Melihat kondisi pemerintahan yang kian memanas, Soeharto pun memanfaatkan kelengahan Soekarno untuk menumpas PKI. Tak pandang bulu, mulai akhir 1965 sampai pertengahan 1966, Soeharto bersama AD menangkap dan membunuh siapapun yang pernah terlibat dengan PKI. Walhasil, pembantai simpatisan PKI di Jawa Tengah dan Jawa Timur tak dapat terelakkan.
Mengetahui perbuatan Soeharto, Soekarno mengalami konflik batin. Di satu sisi ia tak mau ada perang saudara antara PKI dan AD. Terlebih gagasan ia tentang Nasionalis-Agama-Komunis (Nasakom) akan gagal jika salah satunya tak andil dalam pemerintahan. Oleh karena itu, Soekarno tetap bersikeras mempertahankan PKI.
Hal tersebut membuat sebagian rakyat Indonesia menduga Soekarno-lah otak penculikkan tujuh jendral. Dengan dalih meredam keadaan, Soeharto mengeluarkan Surat Perintah Sebelas Maret (Supersemar) kepada Soekarno. Setahun kemudian, sidang terbuka menghasilkan Ketetapan Majelis Permusyawaratan Rakyat Serikat (MPRS) nomor XXXVII/MPRS/1967 yang isinya menuntut Soekarno mundur dan menyerahkan jabatan Presiden Indonesia kepada Soeharto.
Imbasnya,Soekarno dilarang menggunakan bendera kepresidenan, julukannya sebagai presiden, panglima tertinggi angkatan bersenjata, serta mandataris MPRS turut dicabut pemerintah. Tak hanya itu, pemerintah juga melarang foto bergambar Soekarno berada dikantor pemerintahan.
16 Agustus 1967, Soekarno diusir dari Istana Negara dan mengasingkan dirinya di Istana Bogor. Di sana, ia didampingi sang istri (Hartini) serta anak-anaknya. Namun kondisi ini tak bertahan lama, ia kembali diasingkan ke Wisma Yaso. Di sana, pemerintah membatasi izin kepada siapapun yang menjenguk keadaan Soekarno.
Semenjak statusnya jadi tahanan rumah, kesehatan Soekarno semakin memburuk, dokter menyatakan ia mengalami masalah di ginjal dan paru-paru. Tim dokter yang dulu merawat Soekarno turut dibubarkan. Pemerintah menggantinya dengan menunjuk Soerojo seorang dokter hewan untuk menjaga kesehatan Soekarno. Kondisi bertambah sulit, fasilitas pengobatan yang dibutuhkan tak sesuai dengan kesehatan Soekarno.
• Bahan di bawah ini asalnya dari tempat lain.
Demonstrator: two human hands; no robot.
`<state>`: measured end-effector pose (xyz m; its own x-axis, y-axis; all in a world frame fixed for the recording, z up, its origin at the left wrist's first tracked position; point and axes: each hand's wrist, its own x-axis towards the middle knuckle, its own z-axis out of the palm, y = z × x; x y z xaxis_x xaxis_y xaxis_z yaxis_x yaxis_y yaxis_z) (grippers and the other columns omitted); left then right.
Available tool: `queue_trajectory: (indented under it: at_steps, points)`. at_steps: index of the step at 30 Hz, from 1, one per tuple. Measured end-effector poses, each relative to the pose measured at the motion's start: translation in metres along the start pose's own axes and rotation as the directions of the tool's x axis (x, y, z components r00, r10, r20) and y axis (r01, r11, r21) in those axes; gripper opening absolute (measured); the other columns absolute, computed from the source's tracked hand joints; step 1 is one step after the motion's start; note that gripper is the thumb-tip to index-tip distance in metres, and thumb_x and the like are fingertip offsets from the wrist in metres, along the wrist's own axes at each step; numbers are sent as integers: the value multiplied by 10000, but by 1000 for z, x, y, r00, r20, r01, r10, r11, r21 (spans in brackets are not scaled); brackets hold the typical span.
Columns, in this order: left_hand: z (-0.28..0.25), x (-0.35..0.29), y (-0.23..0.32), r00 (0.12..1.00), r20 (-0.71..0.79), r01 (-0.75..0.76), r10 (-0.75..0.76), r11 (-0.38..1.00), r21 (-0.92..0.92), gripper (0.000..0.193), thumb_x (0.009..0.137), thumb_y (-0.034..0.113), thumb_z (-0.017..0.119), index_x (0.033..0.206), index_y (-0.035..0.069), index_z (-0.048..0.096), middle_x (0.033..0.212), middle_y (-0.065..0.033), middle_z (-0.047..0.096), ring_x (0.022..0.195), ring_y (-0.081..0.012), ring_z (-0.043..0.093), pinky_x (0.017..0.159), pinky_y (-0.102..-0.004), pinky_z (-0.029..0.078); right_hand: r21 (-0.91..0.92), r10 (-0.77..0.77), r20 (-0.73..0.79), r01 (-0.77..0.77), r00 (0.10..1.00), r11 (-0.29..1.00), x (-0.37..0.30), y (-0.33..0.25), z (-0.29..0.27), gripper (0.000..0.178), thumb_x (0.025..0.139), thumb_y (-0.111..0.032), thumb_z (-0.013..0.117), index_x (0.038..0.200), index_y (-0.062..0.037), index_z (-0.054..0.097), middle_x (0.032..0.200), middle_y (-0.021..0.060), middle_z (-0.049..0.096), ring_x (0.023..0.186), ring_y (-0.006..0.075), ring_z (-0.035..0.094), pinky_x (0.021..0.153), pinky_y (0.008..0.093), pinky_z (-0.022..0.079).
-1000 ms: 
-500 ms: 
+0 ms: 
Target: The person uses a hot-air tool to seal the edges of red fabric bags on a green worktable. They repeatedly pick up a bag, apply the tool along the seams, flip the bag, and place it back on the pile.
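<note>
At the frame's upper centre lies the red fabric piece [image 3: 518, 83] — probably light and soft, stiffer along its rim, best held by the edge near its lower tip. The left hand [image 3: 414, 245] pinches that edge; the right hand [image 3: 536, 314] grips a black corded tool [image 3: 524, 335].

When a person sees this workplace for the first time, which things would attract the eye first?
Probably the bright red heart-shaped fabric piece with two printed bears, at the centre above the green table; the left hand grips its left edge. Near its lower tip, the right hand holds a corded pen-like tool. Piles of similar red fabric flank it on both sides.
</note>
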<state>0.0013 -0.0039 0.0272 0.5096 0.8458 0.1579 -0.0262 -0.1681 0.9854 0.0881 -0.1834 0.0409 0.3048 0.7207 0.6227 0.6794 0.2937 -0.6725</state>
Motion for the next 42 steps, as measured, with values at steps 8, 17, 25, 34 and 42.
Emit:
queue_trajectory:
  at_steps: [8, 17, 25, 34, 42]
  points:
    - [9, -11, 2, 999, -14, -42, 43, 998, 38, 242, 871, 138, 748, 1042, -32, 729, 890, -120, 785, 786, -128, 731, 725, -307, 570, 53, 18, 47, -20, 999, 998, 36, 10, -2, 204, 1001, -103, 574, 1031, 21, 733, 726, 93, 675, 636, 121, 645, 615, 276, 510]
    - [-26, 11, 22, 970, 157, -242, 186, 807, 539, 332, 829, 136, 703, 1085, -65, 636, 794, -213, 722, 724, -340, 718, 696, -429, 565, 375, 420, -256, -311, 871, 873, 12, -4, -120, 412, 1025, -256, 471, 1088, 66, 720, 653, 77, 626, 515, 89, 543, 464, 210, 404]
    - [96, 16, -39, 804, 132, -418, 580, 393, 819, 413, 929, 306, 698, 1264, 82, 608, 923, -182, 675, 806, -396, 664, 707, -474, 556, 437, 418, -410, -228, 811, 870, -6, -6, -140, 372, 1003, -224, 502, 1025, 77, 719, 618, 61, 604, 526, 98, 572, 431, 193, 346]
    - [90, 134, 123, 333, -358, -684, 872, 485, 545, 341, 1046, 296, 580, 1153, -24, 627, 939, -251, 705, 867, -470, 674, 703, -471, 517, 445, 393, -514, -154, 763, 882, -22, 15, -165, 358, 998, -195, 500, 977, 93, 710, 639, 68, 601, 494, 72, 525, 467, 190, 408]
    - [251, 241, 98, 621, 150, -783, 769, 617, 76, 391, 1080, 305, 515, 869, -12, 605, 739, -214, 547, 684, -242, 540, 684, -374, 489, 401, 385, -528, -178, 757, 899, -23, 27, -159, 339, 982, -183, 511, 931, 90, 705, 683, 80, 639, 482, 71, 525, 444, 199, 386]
22 Juni 1970, Soekarno menghembuskan nafas terakhir. Dalam surat wasiat, ia menginginkan jenazahnya dimakamkan di Priangan, Jawa Barat. Namun, Soeharto menolak permintaan terakhirnya itu, dan ia memutuskan untuk memakamkan Soekarno di Blitar, Jawa Tengah.
Buku Hari-hari Terakhir Soekarno menceritakan peristiwa peralihan kekuasaan dari Soekarno menuju Soeharto. Dengan kejeliannya, tulisan Peter Kasenda ini dapat membangkitkan emosional pembaca. Namun cukup disayangkan, buku ini jelas berpihak pada Soekarno. Terlihat dari banyaknya karya Peter Kasenda yang bertemakan Sang Revolusioner Indonesia tersebut.